- Instructions for the task -
Everything from the line containing "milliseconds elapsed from" through the line containing "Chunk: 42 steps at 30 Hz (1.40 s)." should be repeated exactly, and nothing else from the data.

- Dataset extract -

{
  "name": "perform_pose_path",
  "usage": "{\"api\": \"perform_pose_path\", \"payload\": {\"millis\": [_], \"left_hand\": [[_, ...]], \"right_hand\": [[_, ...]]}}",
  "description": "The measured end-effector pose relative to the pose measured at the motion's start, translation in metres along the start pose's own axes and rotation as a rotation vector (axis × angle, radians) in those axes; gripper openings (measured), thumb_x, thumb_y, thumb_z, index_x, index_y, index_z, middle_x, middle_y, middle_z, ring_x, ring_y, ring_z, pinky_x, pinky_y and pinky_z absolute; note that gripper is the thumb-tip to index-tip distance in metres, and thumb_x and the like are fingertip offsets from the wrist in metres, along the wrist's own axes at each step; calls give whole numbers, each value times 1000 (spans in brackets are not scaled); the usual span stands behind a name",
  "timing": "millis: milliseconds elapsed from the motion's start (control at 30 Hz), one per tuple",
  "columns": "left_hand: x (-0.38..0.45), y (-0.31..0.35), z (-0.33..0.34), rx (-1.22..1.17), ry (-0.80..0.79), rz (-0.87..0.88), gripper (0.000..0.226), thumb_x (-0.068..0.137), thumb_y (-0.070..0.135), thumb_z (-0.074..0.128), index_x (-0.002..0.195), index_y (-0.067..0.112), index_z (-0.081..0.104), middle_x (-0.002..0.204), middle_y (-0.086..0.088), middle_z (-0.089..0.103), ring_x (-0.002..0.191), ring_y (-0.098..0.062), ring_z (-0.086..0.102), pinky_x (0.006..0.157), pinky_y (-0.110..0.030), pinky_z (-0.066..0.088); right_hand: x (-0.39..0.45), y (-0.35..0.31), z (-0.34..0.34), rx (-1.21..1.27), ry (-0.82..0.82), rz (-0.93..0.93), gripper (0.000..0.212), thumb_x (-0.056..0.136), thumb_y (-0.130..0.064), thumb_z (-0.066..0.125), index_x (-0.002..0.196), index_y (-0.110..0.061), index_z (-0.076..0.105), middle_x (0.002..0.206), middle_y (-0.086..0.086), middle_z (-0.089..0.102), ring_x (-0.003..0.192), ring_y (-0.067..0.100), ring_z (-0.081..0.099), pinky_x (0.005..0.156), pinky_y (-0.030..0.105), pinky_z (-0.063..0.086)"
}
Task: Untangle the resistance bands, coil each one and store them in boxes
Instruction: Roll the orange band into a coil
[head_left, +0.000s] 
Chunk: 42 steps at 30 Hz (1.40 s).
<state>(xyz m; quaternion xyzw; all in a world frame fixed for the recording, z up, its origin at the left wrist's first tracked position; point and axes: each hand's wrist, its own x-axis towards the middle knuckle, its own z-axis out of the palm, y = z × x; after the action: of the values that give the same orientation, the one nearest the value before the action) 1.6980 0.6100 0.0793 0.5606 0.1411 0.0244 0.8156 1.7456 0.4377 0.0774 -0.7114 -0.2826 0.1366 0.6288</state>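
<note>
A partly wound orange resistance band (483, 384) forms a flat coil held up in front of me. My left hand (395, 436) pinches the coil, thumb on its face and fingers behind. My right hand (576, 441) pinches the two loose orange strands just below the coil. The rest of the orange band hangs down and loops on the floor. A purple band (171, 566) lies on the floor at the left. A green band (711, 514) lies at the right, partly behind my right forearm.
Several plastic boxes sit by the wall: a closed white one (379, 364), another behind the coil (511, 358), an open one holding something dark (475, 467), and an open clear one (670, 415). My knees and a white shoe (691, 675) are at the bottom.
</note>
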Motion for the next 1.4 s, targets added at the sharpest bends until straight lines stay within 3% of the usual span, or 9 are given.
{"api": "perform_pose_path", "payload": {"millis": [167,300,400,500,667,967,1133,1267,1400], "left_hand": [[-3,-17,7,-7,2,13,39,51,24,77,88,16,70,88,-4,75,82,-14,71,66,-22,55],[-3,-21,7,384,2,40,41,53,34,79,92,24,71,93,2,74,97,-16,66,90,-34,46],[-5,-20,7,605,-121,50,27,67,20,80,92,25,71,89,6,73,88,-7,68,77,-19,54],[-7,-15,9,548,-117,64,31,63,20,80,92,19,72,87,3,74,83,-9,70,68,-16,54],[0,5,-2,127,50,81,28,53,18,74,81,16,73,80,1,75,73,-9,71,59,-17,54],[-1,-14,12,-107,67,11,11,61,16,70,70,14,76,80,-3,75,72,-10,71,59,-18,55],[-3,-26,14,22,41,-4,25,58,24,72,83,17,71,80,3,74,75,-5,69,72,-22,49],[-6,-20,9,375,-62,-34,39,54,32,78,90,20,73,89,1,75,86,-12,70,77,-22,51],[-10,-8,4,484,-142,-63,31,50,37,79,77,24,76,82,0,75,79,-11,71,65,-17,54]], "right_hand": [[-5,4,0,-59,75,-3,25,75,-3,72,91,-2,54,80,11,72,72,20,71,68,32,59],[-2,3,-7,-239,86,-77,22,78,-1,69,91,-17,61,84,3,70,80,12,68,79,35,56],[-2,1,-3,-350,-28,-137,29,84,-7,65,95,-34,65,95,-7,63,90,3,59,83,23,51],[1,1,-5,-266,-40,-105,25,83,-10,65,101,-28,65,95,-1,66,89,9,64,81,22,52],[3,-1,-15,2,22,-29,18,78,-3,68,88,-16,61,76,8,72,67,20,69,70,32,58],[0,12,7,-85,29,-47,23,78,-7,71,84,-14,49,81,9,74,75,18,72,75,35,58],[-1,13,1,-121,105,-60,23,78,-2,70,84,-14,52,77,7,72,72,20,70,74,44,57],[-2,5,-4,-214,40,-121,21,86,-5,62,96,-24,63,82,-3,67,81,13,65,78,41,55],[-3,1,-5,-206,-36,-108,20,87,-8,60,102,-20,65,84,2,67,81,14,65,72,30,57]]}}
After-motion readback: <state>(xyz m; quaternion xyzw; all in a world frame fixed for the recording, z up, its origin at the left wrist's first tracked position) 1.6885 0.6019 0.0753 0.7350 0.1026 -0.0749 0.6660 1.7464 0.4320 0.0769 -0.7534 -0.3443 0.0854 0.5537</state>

- Exercise solution -
  "timing": "millis: milliseconds elapsed from the motion's start (control at 30 Hz), one per tuple",
  "columns": "left_hand: x (-0.38..0.45), y (-0.31..0.35), z (-0.33..0.34), rx (-1.22..1.17), ry (-0.80..0.79), rz (-0.87..0.88), gripper (0.000..0.226), thumb_x (-0.068..0.137), thumb_y (-0.070..0.135), thumb_z (-0.074..0.128), index_x (-0.002..0.195), index_y (-0.067..0.112), index_z (-0.081..0.104), middle_x (-0.002..0.204), middle_y (-0.086..0.088), middle_z (-0.089..0.103), ring_x (-0.002..0.191), ring_y (-0.098..0.062), ring_z (-0.086..0.102), pinky_x (0.006..0.157), pinky_y (-0.110..0.030), pinky_z (-0.066..0.088); right_hand: x (-0.39..0.45), y (-0.35..0.31), z (-0.34..0.34), rx (-1.21..1.27), ry (-0.82..0.82), rz (-0.93..0.93), gripper (0.000..0.212), thumb_x (-0.056..0.136), thumb_y (-0.130..0.064), thumb_z (-0.066..0.125), index_x (-0.002..0.196), index_y (-0.110..0.061), index_z (-0.076..0.105), middle_x (0.002..0.206), middle_y (-0.086..0.086), middle_z (-0.089..0.102), ring_x (-0.003..0.192), ring_y (-0.067..0.100), ring_z (-0.081..0.099), pinky_x (0.005..0.156), pinky_y (-0.030..0.105), pinky_z (-0.063..0.086)"
}
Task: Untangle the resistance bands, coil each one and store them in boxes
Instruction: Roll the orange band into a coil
[head_left, +0.000s] 
Chunk: 42 steps at 30 Hz (1.40 s).

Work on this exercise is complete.